What is being asked. Write out the data exactly as given, dropping every picture.

━━━━━━

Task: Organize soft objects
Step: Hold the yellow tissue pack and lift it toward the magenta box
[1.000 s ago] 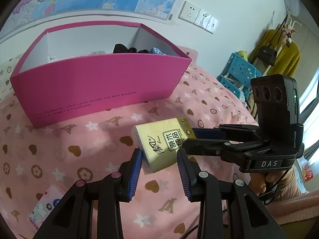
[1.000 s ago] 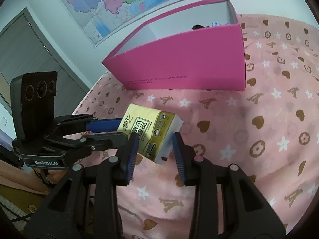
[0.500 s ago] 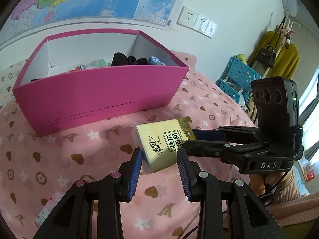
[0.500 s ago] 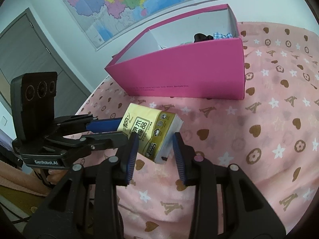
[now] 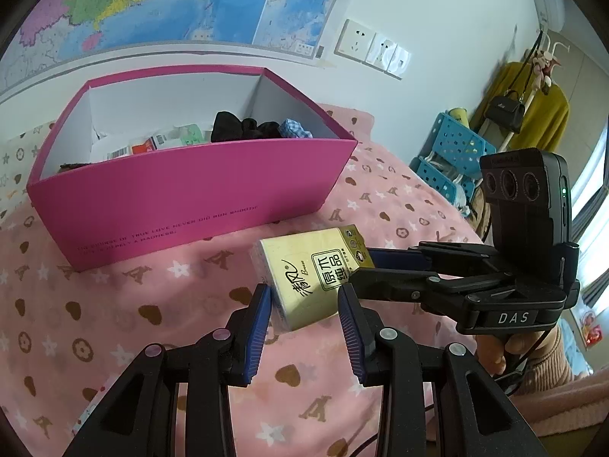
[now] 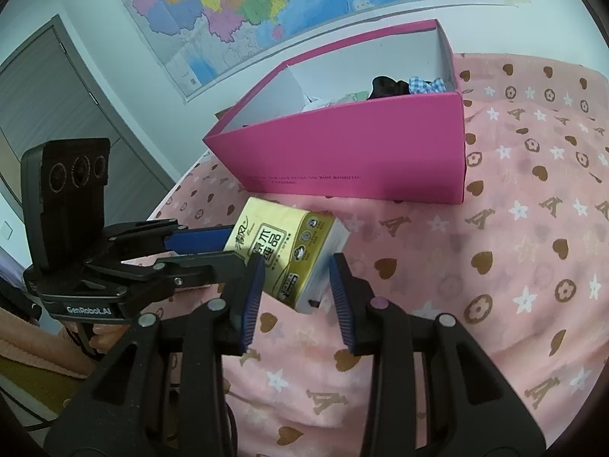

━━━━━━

Final answer.
Task: Organize soft objects
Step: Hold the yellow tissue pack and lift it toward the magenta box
[1.000 s ago] 
[1.000 s ago] 
[0.500 s ago] 
[0.500 s ago] 
[now] 
[now] 

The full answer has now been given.